* _Data below_:
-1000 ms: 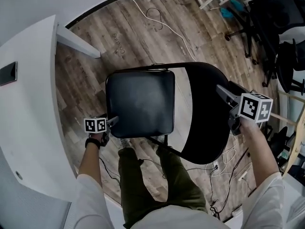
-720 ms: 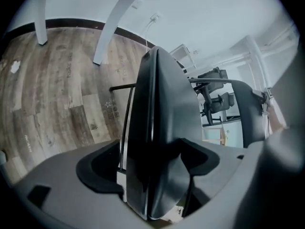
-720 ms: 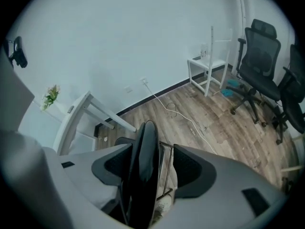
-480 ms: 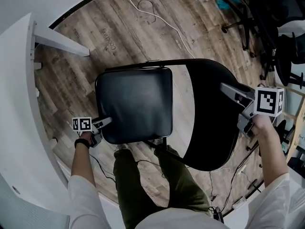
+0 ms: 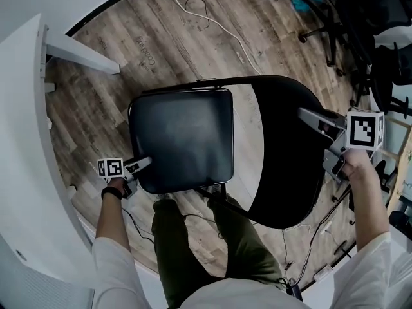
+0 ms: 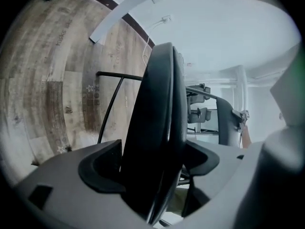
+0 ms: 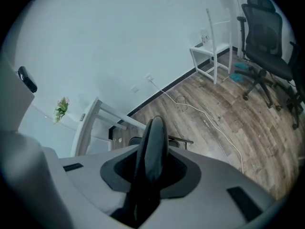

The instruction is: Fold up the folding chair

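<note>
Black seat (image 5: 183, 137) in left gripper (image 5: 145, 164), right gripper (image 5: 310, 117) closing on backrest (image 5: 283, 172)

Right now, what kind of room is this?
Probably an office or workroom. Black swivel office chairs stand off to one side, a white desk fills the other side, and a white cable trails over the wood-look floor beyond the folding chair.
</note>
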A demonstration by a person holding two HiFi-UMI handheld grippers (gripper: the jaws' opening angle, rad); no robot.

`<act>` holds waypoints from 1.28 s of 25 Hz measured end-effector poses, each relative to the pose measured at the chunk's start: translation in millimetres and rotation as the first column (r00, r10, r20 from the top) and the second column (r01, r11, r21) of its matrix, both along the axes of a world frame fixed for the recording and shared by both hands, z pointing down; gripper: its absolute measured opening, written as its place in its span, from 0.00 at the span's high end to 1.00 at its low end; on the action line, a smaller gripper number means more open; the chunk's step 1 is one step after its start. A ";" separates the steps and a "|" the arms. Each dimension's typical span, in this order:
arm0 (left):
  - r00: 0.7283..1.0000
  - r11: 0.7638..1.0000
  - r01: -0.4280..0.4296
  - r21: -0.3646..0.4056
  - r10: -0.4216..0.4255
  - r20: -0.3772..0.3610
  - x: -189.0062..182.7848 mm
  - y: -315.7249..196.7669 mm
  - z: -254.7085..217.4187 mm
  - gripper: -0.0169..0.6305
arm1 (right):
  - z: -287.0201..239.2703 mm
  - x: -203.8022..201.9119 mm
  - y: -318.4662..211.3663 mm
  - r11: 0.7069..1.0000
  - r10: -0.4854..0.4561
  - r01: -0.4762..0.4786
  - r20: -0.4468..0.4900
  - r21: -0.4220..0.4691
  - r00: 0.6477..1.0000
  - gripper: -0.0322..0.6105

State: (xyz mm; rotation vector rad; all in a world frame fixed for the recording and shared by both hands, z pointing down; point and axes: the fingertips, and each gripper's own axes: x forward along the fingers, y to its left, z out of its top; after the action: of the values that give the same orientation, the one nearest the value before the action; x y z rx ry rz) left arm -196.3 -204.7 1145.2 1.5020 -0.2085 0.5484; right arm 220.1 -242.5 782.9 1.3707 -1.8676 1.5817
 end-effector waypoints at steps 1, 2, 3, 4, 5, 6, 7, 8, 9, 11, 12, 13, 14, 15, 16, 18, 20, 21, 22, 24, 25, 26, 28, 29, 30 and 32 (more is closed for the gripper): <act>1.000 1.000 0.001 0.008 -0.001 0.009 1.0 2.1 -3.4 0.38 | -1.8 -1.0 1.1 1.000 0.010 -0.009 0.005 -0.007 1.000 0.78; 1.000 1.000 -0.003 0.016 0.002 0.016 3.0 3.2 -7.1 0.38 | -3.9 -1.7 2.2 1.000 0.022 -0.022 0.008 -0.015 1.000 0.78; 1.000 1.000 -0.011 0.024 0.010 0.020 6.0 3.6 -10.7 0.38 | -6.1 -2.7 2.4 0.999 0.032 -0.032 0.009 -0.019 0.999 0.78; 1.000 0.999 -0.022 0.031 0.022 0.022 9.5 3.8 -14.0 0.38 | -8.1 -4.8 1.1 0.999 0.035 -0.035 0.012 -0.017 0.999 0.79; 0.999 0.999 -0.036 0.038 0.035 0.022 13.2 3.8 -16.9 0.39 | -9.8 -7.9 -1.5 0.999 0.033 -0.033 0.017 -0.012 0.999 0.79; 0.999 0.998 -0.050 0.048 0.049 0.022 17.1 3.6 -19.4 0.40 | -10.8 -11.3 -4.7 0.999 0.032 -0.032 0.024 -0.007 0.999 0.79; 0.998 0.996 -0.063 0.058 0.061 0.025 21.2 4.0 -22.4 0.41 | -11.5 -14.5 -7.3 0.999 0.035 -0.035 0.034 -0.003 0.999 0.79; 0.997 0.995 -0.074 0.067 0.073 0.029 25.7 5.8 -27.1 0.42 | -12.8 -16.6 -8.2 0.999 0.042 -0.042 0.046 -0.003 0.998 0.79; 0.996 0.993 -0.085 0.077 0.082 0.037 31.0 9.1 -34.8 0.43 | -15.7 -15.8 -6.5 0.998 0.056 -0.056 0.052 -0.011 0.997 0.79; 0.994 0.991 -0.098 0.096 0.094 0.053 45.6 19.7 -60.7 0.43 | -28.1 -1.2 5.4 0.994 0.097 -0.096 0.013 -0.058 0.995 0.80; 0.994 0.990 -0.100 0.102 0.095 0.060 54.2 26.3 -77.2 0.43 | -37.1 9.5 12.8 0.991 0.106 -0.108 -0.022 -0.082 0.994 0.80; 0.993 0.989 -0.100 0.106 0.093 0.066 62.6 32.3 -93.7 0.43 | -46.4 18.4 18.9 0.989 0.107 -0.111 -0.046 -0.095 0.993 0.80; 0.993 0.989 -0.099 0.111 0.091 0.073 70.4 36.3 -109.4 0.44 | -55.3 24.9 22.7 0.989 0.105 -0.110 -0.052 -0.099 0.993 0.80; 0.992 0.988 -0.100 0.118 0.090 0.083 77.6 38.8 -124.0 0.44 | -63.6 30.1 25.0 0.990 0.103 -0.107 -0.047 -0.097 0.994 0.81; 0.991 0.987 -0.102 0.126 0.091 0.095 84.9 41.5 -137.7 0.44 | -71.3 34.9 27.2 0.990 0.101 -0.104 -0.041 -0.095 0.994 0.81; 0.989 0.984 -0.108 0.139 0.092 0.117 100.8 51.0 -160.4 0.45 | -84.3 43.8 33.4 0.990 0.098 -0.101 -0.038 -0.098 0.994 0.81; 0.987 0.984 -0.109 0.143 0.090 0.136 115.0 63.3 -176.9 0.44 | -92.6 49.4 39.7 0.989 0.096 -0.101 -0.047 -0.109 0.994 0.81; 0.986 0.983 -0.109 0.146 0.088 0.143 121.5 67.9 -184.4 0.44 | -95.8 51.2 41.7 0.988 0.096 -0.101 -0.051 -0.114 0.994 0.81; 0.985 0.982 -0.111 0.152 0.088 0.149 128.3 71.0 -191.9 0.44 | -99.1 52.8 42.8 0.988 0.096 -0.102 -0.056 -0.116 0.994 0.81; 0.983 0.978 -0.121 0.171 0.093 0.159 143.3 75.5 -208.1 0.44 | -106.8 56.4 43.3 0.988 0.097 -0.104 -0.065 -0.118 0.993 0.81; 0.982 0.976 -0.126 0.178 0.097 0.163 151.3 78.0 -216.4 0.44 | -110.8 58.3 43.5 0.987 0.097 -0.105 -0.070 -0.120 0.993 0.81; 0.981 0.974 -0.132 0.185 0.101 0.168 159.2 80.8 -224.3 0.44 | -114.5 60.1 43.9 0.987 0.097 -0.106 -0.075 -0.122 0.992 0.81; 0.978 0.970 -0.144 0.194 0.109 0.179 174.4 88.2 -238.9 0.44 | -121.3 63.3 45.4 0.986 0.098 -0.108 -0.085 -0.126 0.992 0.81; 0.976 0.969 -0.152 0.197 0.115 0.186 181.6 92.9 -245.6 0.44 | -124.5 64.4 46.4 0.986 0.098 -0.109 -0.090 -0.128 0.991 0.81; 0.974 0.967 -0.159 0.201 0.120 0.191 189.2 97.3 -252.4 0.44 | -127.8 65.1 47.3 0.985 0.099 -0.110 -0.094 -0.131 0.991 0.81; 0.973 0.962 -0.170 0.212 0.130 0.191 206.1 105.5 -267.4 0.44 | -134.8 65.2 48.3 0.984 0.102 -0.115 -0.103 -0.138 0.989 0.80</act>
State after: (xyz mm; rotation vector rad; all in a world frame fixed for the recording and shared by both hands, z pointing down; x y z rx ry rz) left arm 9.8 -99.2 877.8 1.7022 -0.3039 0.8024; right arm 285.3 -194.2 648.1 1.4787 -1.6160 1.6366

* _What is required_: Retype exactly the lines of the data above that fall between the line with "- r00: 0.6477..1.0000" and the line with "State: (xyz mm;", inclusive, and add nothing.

* _Answer to this exercise_:
  - r00: 0.6477..1.0000
  - gripper: -0.0322..0.6105

State: (xyz mm; rotation vector rad; all in a world frame fixed for the recording and shared by both hands, z pointing down; point and axes: the fingertips, and each gripper's own axes: x forward along the fingers, y to its left, z out of its top; after the action: of the values that give the same orientation, the one nearest the value before the action; x y z rx ry rz) left arm -196.3 -204.7 1145.2 1.5020 -0.2085 0.5484; right arm 220.1 -242.5 782.9 1.3707 -1.8676 1.5817

For this exercise, nothing further remains.